PROBLEM TO SOLVE
Print out the full listing, exactly.
INFORMATION PROVIDED START
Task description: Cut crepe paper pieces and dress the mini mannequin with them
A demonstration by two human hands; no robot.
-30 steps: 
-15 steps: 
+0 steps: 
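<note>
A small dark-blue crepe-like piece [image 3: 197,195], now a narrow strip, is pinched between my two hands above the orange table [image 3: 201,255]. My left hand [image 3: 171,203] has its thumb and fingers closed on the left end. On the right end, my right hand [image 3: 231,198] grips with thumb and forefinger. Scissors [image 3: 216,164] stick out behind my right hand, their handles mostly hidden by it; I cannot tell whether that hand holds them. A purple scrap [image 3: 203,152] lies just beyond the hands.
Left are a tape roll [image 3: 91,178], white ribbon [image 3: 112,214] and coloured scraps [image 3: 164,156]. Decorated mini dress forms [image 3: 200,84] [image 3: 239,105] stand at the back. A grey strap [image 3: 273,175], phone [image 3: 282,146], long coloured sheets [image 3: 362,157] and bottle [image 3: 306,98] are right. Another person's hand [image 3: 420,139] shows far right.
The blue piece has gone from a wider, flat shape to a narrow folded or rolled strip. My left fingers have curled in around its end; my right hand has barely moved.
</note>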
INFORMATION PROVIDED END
RESPONSE
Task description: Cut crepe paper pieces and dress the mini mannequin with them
A demonstration by two human hands; no robot.
-30 steps: 
-15 steps: 
+0 steps: 
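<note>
A small dark-blue crepe-like piece [image 3: 197,195], now a narrow strip, is pinched between my two hands above the orange table [image 3: 201,255]. My left hand [image 3: 171,203] has its thumb and fingers closed on the left end. On the right end, my right hand [image 3: 231,198] grips with thumb and forefinger. Scissors [image 3: 216,164] stick out behind my right hand, their handles mostly hidden by it; I cannot tell whether that hand holds them. A purple scrap [image 3: 203,152] lies just beyond the hands.
Left are a tape roll [image 3: 91,178], white ribbon [image 3: 112,214] and coloured scraps [image 3: 164,156]. Decorated mini dress forms [image 3: 200,84] [image 3: 239,105] stand at the back. A grey strap [image 3: 273,175], phone [image 3: 282,146], long coloured sheets [image 3: 362,157] and bottle [image 3: 306,98] are right. Another person's hand [image 3: 420,139] shows far right.
The blue piece has gone from a wider, flat shape to a narrow folded or rolled strip. My left fingers have curled in around its end; my right hand has barely moved.
</note>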

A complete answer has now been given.